YOUR ASSIGNMENT: Scan each line of the records for the word "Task" and extract the ones that have it.

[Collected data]

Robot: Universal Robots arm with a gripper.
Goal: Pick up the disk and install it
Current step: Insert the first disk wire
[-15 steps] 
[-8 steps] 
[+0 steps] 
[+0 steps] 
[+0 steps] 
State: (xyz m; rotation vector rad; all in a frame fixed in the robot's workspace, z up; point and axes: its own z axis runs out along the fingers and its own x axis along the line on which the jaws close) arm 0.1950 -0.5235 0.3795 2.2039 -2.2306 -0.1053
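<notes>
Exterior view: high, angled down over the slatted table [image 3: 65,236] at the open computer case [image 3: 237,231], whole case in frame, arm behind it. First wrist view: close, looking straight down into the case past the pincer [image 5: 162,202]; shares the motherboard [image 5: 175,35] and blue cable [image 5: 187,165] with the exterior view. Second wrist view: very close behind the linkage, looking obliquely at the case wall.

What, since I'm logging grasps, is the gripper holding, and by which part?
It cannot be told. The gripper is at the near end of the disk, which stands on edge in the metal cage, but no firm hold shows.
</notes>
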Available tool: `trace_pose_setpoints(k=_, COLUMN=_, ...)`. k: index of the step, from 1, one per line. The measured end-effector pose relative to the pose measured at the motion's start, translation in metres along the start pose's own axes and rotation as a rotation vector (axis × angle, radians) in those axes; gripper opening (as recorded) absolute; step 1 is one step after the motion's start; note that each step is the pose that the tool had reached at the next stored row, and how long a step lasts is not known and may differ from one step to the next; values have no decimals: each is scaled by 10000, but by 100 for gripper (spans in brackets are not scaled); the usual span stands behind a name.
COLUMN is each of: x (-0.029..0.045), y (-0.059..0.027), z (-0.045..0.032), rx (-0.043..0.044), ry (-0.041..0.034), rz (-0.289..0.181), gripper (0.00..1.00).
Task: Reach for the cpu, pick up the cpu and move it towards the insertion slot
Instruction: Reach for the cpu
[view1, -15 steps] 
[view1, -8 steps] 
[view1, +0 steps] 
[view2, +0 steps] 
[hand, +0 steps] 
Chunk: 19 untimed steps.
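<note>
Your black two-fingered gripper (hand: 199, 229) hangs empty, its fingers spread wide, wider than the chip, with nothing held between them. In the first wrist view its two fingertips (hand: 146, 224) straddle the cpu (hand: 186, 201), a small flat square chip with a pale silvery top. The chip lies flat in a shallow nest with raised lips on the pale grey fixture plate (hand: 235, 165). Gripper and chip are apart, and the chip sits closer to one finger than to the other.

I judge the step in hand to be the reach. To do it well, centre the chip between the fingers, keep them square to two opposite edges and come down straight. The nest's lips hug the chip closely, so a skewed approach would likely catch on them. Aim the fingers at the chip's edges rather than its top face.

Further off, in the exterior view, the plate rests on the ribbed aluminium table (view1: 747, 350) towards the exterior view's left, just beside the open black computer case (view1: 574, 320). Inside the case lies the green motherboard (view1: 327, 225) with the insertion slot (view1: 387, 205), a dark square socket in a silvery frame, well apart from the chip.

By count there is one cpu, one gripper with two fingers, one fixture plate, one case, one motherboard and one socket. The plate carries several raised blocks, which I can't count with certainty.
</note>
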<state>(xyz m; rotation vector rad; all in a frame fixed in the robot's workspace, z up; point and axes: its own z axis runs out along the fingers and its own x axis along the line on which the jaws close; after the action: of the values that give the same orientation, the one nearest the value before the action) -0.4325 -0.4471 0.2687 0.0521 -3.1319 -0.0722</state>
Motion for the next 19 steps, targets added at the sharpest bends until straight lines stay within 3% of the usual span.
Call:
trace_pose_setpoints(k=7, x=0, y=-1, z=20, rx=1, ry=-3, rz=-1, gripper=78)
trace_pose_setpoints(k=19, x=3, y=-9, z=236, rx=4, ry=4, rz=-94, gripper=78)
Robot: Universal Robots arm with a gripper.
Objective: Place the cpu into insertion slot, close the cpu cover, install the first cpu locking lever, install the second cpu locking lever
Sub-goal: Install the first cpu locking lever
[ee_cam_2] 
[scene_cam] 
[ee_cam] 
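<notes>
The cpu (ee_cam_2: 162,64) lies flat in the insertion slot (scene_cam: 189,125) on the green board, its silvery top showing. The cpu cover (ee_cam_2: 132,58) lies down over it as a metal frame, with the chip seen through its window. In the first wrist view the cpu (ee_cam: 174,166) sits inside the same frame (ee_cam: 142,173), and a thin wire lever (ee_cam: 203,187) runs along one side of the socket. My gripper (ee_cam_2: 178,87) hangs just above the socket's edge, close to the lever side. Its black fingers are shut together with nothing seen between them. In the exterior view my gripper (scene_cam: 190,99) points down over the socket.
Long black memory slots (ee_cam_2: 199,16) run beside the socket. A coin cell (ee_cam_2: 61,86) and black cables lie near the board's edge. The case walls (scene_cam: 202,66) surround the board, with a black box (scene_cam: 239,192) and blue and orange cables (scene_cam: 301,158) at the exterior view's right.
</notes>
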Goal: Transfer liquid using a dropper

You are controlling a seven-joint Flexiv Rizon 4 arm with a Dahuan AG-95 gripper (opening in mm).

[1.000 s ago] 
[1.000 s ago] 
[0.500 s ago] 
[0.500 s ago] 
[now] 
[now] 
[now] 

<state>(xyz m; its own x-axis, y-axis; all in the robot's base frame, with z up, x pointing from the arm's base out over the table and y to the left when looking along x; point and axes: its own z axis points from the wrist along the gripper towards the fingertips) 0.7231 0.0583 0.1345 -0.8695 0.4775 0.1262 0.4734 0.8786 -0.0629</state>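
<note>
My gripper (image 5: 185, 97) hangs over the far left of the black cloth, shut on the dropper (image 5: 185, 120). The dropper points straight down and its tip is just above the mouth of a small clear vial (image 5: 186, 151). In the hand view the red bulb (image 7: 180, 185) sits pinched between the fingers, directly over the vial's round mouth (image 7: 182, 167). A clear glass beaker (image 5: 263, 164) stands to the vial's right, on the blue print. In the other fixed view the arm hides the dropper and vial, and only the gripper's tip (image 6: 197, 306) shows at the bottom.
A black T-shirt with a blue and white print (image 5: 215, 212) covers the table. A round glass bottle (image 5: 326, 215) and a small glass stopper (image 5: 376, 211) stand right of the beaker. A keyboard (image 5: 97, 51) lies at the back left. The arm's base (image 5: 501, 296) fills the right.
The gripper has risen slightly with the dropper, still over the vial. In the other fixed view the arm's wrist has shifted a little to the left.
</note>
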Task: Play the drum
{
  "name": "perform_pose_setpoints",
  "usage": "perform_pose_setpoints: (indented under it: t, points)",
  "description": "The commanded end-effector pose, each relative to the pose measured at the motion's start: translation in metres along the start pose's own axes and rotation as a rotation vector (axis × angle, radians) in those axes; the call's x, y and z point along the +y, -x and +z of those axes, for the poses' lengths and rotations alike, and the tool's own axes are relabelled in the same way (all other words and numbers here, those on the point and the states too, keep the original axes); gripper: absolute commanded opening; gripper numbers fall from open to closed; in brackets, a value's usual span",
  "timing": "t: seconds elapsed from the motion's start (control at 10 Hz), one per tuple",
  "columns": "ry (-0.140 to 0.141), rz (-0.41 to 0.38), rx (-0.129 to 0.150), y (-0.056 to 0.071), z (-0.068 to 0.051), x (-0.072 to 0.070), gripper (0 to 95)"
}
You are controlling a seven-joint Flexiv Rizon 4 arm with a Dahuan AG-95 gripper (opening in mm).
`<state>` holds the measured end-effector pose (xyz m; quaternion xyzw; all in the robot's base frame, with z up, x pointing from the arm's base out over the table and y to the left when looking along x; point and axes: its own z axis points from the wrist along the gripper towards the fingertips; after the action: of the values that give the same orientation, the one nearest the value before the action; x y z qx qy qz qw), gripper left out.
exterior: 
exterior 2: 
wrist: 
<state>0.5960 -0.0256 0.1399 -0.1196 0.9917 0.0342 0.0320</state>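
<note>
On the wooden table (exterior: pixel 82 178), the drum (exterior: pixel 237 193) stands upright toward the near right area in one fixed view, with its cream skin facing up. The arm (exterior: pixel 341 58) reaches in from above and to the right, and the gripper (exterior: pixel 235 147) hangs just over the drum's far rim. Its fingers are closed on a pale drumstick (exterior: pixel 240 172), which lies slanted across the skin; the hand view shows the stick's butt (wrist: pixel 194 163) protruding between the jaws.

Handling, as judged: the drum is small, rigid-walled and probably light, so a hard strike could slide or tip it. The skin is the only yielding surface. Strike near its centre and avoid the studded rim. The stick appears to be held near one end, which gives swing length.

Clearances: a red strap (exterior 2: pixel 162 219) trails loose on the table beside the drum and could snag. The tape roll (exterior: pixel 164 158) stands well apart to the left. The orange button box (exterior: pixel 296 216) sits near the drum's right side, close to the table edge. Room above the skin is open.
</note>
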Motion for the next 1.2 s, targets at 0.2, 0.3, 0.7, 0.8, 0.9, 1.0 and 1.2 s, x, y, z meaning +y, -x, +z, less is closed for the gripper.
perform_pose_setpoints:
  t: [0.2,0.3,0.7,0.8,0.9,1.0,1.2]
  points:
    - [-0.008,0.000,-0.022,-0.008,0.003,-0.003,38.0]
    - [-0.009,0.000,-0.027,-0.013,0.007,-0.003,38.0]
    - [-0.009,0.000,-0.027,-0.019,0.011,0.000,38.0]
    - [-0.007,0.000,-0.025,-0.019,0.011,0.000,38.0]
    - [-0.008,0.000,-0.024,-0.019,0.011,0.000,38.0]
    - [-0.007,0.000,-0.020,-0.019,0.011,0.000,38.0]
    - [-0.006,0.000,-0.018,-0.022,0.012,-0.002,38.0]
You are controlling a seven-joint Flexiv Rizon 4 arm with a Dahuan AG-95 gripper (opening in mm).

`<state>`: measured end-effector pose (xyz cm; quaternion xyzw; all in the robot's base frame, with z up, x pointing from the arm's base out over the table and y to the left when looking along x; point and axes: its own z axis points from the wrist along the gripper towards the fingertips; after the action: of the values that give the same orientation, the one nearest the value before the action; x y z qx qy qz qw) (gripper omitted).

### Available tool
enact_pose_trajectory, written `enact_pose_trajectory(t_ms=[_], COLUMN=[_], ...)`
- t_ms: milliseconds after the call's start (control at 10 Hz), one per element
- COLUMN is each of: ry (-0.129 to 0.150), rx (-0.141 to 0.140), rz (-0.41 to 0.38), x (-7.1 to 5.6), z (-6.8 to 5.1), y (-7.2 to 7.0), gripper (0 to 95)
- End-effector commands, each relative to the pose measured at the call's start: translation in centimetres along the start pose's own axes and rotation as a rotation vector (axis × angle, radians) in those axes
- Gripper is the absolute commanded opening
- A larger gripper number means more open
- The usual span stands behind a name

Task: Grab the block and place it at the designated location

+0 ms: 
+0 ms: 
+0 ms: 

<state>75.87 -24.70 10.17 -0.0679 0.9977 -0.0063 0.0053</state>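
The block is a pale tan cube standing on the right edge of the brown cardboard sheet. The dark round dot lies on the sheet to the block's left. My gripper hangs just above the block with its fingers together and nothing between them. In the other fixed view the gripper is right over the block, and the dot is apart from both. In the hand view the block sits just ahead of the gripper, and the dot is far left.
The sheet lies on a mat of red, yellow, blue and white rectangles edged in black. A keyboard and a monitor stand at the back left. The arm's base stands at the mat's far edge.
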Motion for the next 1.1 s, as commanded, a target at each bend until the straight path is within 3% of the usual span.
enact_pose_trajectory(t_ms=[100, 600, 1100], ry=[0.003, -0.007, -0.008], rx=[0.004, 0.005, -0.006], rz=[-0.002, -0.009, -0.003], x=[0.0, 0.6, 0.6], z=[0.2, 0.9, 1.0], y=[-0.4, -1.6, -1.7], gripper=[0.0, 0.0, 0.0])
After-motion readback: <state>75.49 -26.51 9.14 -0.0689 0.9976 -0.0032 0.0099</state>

RESPONSE AREA:
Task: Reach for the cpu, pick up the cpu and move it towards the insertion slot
Task: Play the drum
Task: Grab the block and place it at the designated location

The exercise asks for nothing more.